Guest Articles

January 25

Tanner Taddeo

Open the Spigot: The Way We Think About Impact Investing is Too Narrow

A resounding cry heard across many impact investing reports, articles and blogs is that one of the biggest challenges facing the impact investing community is deal flow. The Global Impact Investing Network’s (GIIN) annual report for 2018 noted a key barrier facing the impact investing community is the “limited number of investment ready businesses.” A recent article in Entrepreneur magazine noted “since impact investing, as an industry, is relatively ‘new’, the supply of investment opportunities offering impact, scale, and financial return often falls short of demand.” And the list goes on.

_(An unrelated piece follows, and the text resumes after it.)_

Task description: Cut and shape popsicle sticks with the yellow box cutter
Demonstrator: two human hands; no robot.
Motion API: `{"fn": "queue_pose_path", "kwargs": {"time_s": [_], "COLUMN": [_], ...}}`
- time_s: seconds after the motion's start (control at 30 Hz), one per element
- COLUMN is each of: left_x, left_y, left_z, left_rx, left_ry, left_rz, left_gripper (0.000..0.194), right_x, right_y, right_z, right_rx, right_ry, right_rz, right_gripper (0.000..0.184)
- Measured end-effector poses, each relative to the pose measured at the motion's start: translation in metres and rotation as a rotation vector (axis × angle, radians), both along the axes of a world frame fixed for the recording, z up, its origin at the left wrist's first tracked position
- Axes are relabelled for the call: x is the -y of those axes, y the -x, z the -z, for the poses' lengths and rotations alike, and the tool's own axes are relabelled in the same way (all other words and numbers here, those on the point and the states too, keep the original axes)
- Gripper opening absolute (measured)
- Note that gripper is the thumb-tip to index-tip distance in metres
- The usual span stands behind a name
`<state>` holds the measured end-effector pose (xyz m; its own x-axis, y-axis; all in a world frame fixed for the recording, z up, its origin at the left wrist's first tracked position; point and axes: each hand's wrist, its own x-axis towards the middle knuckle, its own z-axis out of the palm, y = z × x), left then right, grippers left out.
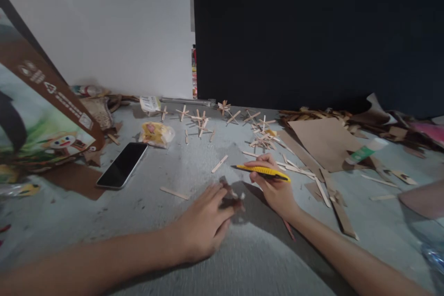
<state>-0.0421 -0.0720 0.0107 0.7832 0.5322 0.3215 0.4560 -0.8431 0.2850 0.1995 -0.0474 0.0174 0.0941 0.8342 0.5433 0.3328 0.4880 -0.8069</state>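
Observation:
My right hand (274, 185) is closed round a yellow utility knife (262, 171), held level with its tip pointing left. My left hand (204, 222) rests low on the grey floor, its fingers pinched on a small brown piece (231, 193) that is blurred, perhaps cardboard. The two hands are a short way apart, the knife just above and right of the small piece. A loose wooden stick (219, 163) lies just beyond them, and another stick (174, 193) lies to the left of my left hand.
A black phone (122, 164) lies face up at left beside a printed cardboard box (41, 120). Several crossed stick pieces (258, 136) and cardboard sheets (324, 141) litter the back right. A yellow packet (156, 133) and a green tube (366, 151) lie nearby. A dark panel (312, 32) stands behind.

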Motion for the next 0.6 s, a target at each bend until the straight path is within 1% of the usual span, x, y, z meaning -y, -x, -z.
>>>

While now a commonly accepted diagnosis, this perceived lack of deal flow is actually the result of a very narrow definition of impact. The issue is not that there is a lack of investible companies, but rather the industry’s detrimentally narrow definition blinds investors to companies that are creating impact in other industries and geographies. We need to broaden this definition by closely analyzing the effects that companies’ products and services have in relation to the eradication of a given social/environmental problem.

Though faulty, this perception is a natural byproduct of the history and rise of impact investment.


History of impact investment

Impact investing was born from the world of philanthropy, which has undergone a steady intellectual shift with regard to international economic development models. What used to be an “aid”-based approach is now an “empowerment”-based approach that focuses on investing in local entrepreneurs that can create local solutions to local problems. (Seminal books such as “Dead Aid” by Dambisia Moyo or “The White Man’s Burden” by William Easterly make this argument).

As a result of these origins, the philanthropy world has largely focused on “wicked social and environmental problems” that plague the bottom of the pyramid (BoP) and, as such, has focused the majority of its efforts within emerging markets.

Traces of impact investing’s philanthropic origins can be seen in some of the leading impact funds: Omidyar Network was founded by billionaire and philanthropist Pierre Omidyar; Acumen Fund is a non-profit impact fund that got its start with seed funding from the Rockefeller Foundation, Cisco Systems Foundation and a handful of philanthropists; Unitus Labs a non- profit microcredit organization which has spun out a number of leading impact funds such as Unitus Seed Fund and Patamar Capital.

With this history in mind, it is no surprise that the trending sectors within impact investing are affordable housing, food and agriculture, health care, education, renewable energy, inclusive finance and women’s empowerment – the same sectors that have long been the focus of international philanthropic efforts.

Further, given the philanthropy sector’s focus on social/environmental issues and emerging markets, it is understandable that the impact investment industry has concentrated on finding companies that create for-profit solutions to these looming issues in emerging economies. And it is these origins that have informed the definition of impact – or at least the perception that ‘impact’ is somehow relegated only to the BoP or to select sectors around the world – and searching for companies in these narrowly defined parameters will result in difficulty finding deal flow.

However, this article argues that by assessing, analyzing and understanding how products and services solve the issues that comprise a social/environmental problem’s value chain (see the non-exhaustive diagram below), the definition of impact will expand, resulting in more investment-ready deal flow – as every social/environmental problem is the sum total of contributing sub-issues that sit along its value chain.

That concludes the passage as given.